I due sono stati sorpresi sul fatto


I carabinieri hanno arrestato due giovani savesi per
estorsione.

Sono stati i militari della Stazione di Sava a cogliere in flagranza di reato Salvatore Sansonetti, ventenne già noto alle forze
dell’ordine poichè sottoposto alla misura di prevenzione della
sorveglianza speciale e un ventunenne. I due giovani sono ritenuti responsabili di estorsione continuata. Sansonetti risponde
anche di violazione delle prescrizioni imposte dalla sorveglianza
speciale. Sansonetti da diversi giorni attraverso reiterate minacce
e percosse avrebbe preteso, senza alcun motivo ed approfittando
delle fragilità di un quindicenne del posto, che il malcapitato
gli consegnasse la somma in contante di 50 euro o l’equivalente
in monili d’oro che avrebbe dovuto rubare ai propri genitori.
Il minorenne, insieme alla mamma, ha denunciato tutto a carabinieri della Stazione di Sava che i quali, dopo aver segnato il
denaro, hanno pianificato un servizio di appostamento nei pressi
del luogo concordato con la vittima per la consegna delle 50 euro.
Il ventenne, dopo aver ricevuto il denaro, è stato bloccato e
dichiarato in arresto dai militari dell’Arma.

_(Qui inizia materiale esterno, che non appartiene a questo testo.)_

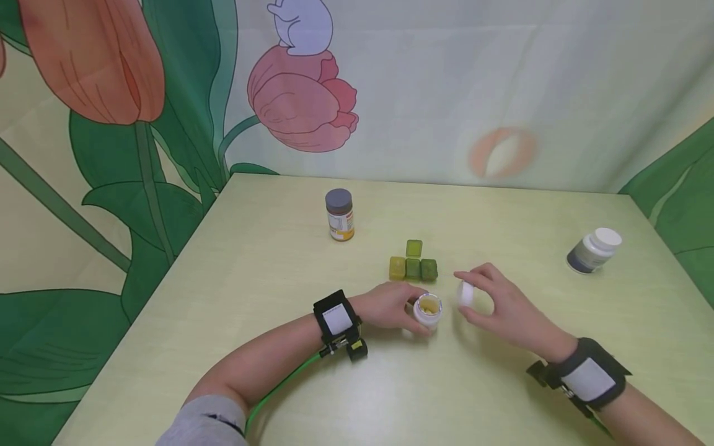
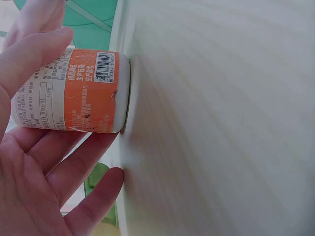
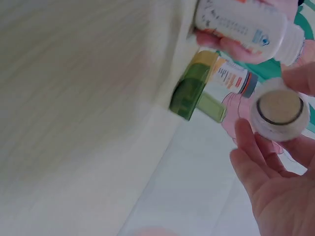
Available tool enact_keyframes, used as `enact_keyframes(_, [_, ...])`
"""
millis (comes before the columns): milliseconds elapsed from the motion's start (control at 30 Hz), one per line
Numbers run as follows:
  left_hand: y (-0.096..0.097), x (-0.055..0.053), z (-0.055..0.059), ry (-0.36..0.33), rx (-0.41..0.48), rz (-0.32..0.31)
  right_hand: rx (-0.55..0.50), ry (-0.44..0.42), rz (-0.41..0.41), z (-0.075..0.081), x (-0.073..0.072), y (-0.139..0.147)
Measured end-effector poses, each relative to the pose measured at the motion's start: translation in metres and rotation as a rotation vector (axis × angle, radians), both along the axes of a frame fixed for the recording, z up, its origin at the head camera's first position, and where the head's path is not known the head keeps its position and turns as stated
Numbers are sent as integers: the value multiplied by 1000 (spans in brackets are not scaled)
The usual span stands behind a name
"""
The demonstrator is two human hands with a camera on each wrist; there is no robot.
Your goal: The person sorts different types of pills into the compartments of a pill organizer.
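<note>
Head view: left hand (image 1: 388, 308) grips the open white bottle (image 1: 428, 318), long axis near upright, at the surface (image 1: 268, 272) just short of the green-yellow pill box (image 1: 413, 270), closer to it than the right hand (image 1: 506, 308), which pinches the white cap (image 1: 465, 295) just right of the bottle.

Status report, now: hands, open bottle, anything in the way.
Left hand grips open bottle, upright. Right hand pinches white cap, apart from bottle. Nothing visible between cap and bottle; pill box just beyond, one lid up.
</note>
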State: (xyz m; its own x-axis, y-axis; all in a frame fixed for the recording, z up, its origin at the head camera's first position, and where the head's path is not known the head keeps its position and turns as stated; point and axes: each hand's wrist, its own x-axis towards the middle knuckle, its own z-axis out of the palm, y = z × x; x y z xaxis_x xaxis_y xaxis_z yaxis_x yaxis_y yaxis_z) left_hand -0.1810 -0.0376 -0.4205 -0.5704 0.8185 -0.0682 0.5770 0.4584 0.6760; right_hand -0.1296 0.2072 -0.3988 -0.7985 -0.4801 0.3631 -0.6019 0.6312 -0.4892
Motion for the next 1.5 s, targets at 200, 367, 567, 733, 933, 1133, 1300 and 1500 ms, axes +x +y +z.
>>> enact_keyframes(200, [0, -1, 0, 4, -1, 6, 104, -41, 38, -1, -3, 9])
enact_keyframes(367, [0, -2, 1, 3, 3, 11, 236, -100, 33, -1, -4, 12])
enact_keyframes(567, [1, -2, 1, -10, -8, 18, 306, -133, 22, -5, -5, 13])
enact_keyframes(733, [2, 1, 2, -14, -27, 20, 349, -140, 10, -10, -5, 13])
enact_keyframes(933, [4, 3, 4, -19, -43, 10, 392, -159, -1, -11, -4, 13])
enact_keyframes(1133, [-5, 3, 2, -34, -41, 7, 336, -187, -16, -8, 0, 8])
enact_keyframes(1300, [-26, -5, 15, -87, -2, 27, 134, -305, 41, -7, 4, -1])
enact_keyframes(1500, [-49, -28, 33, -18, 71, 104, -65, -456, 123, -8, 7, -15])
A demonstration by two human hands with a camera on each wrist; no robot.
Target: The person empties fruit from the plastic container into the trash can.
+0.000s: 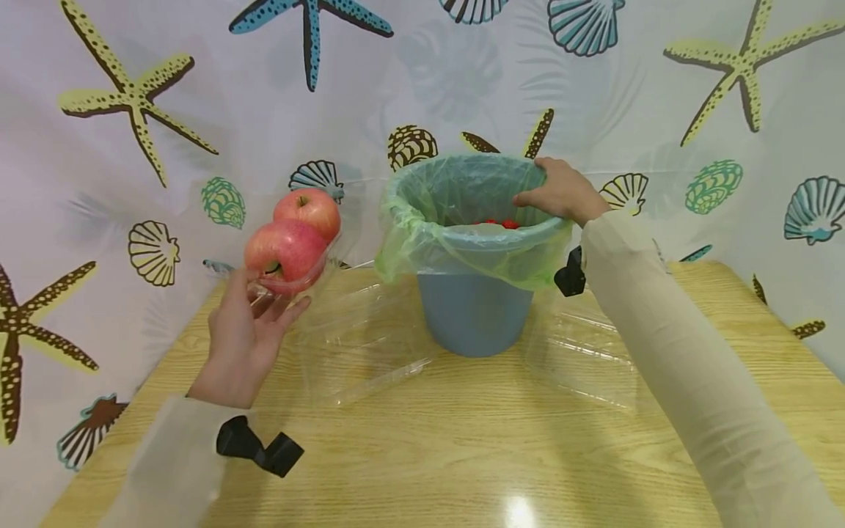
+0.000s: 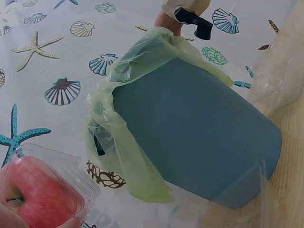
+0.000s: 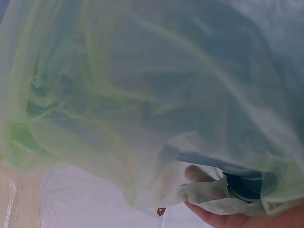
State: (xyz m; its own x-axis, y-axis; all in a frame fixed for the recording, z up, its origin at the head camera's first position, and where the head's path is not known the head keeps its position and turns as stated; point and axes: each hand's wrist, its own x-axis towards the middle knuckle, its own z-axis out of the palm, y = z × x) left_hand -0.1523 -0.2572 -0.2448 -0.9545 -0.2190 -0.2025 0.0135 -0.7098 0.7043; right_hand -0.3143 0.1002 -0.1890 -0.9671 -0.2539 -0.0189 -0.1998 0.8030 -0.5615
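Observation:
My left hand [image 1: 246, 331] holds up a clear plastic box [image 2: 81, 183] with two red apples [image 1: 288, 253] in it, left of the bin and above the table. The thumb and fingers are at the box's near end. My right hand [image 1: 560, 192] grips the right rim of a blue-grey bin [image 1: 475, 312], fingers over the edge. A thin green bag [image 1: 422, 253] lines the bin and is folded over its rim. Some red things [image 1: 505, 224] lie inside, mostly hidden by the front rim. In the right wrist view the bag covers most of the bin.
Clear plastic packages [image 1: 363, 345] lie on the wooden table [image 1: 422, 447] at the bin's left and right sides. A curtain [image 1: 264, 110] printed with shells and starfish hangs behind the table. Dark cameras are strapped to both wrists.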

Fermato anche complice 21enne che ha tentato la fuga a bordo
dell’autovettura con la quale si erano recati nel luogo dell’incontro. I due su disposizione del magistrato di turno sono stati
trasferiti nella casa circondariale del capoluogo jonico. Invece
a Martina Franca i poliziotti del Commissariato nel pomeriggio
di ieri sono intervenuti per sedare una lite tra padre e figlio.
Giunti sul posto i poliziotti hanno riportato la calma tra i due.
Prima di lasciare l’abitazione, la moglie ha inoltre consegnato
agli agenti una pistola inserita in una busta di cellophane. Dagli
accertamenti condotti è stato possibile appurare che l’arma
ricevuta dalla donna non risultava registrata in quanto mai
dichiarata. Era infatti detenuta da alcuni anni, senza autorizzazione, dopo il ritorno in Italia dei coniugi che si trovavano
all’estero per lavoro. La pistola, una semiautomatica calibro
7.62 di fabbricazione Ceca , completa di matricola e di due
caricatori, è stata così posta sotto sequestro. L’uomo è stato
invece denunciato in stato di libertà per detenzione illegale e
omessa denuncia di possesso di arma da fuoco.